§ Task description
Once you find the line below that has "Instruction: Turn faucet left", output it and every line after it exactly, stopping after the line that has "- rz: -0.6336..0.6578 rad", with no pictures.

§ Data to examine
◆ ◆ ◆ ◆ ◆
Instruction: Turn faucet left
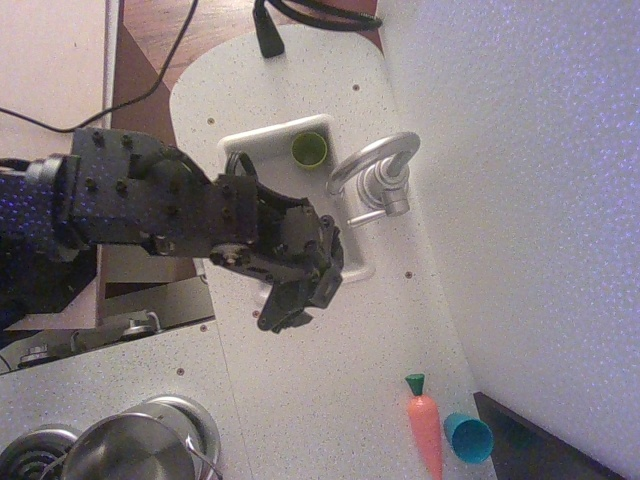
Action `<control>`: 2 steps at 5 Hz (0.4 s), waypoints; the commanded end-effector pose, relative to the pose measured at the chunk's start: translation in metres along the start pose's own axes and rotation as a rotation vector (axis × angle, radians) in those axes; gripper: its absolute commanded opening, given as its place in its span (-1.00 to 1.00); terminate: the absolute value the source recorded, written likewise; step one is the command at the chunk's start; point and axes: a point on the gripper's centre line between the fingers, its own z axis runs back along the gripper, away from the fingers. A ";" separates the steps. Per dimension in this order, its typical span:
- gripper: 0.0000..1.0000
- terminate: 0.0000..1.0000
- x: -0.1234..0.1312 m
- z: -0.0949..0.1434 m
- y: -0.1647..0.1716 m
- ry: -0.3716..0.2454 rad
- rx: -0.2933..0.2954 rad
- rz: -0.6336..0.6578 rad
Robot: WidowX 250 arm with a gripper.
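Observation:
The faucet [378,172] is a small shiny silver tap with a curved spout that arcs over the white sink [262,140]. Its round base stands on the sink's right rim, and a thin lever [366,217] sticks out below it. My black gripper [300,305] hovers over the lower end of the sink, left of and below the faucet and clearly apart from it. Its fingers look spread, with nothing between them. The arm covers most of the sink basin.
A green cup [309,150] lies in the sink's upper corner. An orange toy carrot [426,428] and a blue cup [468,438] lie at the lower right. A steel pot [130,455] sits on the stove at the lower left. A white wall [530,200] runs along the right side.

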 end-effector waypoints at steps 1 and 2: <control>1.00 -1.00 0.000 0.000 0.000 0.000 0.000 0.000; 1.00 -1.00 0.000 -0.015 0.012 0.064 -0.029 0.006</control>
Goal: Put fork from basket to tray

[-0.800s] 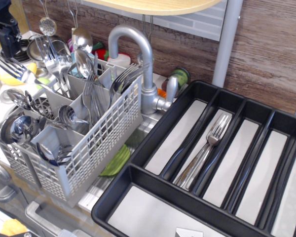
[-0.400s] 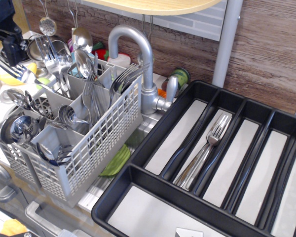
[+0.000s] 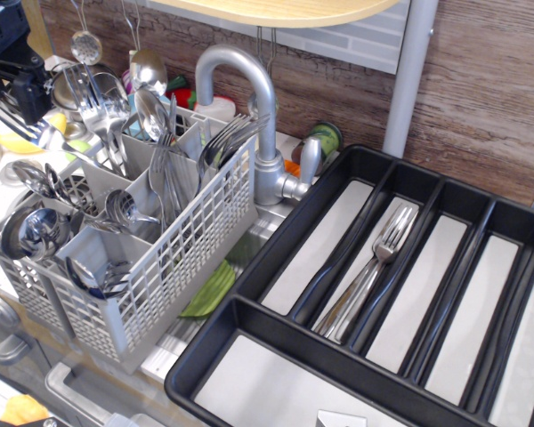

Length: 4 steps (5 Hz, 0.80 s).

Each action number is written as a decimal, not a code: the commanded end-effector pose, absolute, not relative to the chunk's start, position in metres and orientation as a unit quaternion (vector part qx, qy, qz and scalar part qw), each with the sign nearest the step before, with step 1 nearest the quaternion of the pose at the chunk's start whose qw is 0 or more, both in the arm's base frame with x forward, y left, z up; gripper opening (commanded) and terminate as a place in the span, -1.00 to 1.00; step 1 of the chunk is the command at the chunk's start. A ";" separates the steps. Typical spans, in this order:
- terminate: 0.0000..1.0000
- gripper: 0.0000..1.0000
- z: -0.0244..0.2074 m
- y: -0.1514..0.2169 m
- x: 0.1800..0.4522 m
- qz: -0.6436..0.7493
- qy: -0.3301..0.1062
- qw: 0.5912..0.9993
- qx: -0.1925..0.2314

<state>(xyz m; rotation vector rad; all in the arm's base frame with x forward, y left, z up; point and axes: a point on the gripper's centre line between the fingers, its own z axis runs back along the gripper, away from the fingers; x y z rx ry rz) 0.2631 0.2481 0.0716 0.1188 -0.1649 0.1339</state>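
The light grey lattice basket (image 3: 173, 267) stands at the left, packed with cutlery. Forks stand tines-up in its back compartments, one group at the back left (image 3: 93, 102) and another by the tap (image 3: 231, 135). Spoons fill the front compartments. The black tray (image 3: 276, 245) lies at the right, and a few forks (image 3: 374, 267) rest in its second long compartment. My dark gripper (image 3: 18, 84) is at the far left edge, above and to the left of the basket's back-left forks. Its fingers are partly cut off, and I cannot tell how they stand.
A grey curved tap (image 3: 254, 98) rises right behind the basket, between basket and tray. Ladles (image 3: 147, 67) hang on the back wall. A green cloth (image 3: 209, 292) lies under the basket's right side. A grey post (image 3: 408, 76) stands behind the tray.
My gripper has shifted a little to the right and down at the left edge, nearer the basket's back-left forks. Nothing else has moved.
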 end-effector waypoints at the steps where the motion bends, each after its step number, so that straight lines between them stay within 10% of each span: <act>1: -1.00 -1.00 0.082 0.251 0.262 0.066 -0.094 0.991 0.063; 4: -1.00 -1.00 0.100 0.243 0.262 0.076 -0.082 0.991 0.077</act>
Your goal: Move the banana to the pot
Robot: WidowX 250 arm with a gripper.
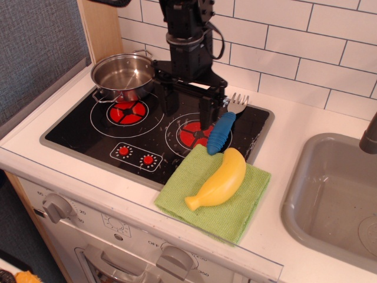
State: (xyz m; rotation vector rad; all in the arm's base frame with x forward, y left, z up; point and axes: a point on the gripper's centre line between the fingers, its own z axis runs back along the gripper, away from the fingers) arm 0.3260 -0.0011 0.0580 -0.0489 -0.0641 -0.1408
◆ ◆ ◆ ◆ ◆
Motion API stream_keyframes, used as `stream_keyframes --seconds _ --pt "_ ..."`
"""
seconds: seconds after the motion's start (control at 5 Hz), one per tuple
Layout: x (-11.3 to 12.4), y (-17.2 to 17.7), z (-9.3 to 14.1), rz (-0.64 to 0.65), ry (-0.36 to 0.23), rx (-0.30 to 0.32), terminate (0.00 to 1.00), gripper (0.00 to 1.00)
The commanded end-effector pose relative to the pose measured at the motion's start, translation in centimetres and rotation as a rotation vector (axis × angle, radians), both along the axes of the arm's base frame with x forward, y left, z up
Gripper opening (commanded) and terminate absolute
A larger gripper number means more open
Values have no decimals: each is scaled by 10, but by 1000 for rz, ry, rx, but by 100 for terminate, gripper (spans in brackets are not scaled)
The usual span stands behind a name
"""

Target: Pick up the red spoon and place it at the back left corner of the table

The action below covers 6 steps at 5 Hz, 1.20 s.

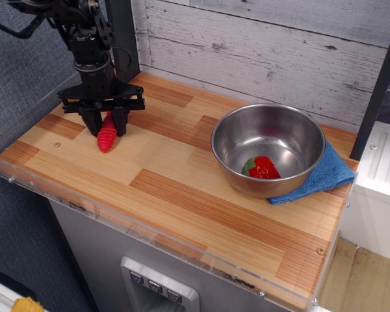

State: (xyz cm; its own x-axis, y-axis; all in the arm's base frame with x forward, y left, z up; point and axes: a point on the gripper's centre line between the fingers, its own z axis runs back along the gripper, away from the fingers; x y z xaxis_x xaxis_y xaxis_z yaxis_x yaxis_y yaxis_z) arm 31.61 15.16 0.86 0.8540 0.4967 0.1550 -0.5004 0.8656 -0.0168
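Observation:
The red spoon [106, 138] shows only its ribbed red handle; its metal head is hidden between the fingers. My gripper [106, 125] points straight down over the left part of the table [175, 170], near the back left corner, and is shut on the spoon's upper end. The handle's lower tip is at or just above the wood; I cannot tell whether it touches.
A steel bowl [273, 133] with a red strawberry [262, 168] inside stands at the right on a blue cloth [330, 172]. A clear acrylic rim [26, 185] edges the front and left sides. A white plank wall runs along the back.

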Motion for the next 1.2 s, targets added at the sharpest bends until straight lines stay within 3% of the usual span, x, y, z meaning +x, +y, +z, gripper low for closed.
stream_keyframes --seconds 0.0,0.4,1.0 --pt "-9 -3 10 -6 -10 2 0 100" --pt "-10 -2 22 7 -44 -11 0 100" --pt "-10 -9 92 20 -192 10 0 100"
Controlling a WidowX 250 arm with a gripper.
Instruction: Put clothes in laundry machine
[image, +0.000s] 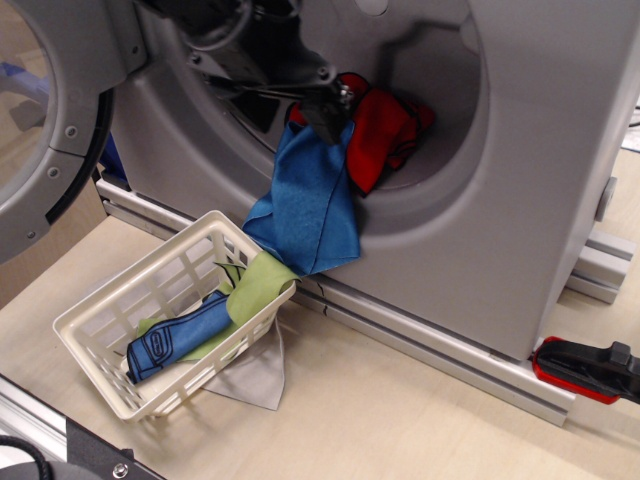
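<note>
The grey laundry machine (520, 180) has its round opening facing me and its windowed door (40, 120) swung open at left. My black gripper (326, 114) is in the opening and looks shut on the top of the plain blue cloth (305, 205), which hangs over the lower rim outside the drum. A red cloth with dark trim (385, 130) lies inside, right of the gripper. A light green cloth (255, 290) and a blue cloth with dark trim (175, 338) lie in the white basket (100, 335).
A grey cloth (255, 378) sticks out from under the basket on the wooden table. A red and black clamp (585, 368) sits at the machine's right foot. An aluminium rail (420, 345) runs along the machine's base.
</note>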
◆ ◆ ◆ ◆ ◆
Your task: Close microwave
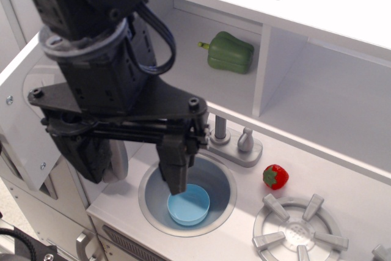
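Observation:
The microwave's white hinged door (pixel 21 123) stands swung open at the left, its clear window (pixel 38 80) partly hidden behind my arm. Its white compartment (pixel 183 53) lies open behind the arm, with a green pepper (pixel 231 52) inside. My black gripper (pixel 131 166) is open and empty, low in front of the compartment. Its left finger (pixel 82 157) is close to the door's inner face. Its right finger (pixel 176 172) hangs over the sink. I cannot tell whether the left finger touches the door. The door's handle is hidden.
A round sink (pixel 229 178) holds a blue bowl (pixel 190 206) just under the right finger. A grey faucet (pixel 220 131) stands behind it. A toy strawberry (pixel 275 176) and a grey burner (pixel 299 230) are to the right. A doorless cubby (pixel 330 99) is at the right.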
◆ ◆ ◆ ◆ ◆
§ Exercise output
Instruction: Turn faucet left
Action `<control>`: 2 steps at 5 Hz (0.4 s), waypoints; the commanded end-effector pose, relative to the pose measured at the chunk's start: translation in metres along the start pose's own axes and rotation as a rotation vector (axis × angle, radians) in those axes; gripper: its absolute commanded opening, given as its place in its span (-1.00 to 1.00); terminate: the absolute value the source recorded, written likewise; step one is the command at the chunk's start; point and axes: a point on the gripper's centre line between the fingers, its own z axis runs back along the gripper, away from the fingers. A ";" separates the steps. Per dimension in this order, its typical span:
- gripper: 0.0000..1.0000
- terminate: 0.0000..1.0000
- x: -0.1234..0.1312 m
- z: -0.0949..0.1434 m
- y: -0.1647..0.1716 m
- ry: -0.3716..0.2454 rad
- rx: -0.2933..0.2954 rad
- rz: -0.6336..0.6578 rad

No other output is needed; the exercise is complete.